→ **THE TASK**
If a line of the records contains the string "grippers", copy it out.

→ **LISTED RECORDS**
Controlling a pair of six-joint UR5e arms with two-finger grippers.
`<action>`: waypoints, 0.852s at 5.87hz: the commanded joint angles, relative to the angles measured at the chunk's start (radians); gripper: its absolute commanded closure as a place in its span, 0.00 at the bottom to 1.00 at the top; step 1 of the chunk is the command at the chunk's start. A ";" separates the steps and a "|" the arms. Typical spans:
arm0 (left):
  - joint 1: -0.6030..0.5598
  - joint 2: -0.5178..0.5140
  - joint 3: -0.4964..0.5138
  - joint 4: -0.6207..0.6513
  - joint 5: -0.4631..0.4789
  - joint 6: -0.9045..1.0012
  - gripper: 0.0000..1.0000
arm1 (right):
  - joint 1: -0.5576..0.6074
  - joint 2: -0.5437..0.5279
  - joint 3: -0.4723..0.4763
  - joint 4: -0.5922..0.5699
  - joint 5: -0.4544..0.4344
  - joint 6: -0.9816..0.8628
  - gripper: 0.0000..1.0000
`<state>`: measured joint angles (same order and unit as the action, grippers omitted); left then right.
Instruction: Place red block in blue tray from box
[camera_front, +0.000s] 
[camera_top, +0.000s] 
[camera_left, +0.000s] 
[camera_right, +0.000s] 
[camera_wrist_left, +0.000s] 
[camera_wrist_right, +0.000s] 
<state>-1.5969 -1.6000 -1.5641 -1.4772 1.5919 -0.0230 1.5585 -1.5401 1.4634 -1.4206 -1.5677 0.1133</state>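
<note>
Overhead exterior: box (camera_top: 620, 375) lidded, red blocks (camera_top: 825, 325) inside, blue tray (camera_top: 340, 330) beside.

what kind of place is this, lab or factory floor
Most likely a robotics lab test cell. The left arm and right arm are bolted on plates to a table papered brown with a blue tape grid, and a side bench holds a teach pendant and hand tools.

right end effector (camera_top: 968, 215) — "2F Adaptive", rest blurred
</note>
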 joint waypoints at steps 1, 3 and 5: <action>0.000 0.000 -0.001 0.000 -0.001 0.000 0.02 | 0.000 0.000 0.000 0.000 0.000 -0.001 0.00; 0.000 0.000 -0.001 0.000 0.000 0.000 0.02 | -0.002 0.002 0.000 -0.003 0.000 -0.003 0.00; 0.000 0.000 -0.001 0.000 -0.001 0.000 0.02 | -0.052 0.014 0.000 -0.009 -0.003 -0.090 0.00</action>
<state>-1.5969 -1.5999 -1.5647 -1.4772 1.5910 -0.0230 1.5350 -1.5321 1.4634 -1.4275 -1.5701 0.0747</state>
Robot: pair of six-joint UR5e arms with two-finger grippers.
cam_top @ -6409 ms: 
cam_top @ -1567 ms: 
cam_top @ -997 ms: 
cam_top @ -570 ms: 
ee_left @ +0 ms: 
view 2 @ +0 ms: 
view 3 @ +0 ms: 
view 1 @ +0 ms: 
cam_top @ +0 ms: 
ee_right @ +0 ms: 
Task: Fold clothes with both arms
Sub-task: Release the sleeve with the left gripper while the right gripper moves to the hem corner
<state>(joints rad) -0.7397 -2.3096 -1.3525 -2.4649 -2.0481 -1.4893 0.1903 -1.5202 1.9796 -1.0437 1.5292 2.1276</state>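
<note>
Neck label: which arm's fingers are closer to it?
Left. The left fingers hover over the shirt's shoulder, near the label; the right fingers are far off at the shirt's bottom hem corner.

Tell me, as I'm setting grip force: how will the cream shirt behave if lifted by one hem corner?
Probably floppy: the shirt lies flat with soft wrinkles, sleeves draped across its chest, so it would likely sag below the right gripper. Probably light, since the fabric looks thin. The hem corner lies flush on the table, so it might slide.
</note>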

→ **EXERCISE RESPONSE**
Controlling a pair of six-joint UR5e arms with two-finger grippers.
`<state>`: measured joint angles (same order and unit as the action, grippers omitted); left then right.
Robot: pair of six-joint UR5e arms with two-finger grippers.

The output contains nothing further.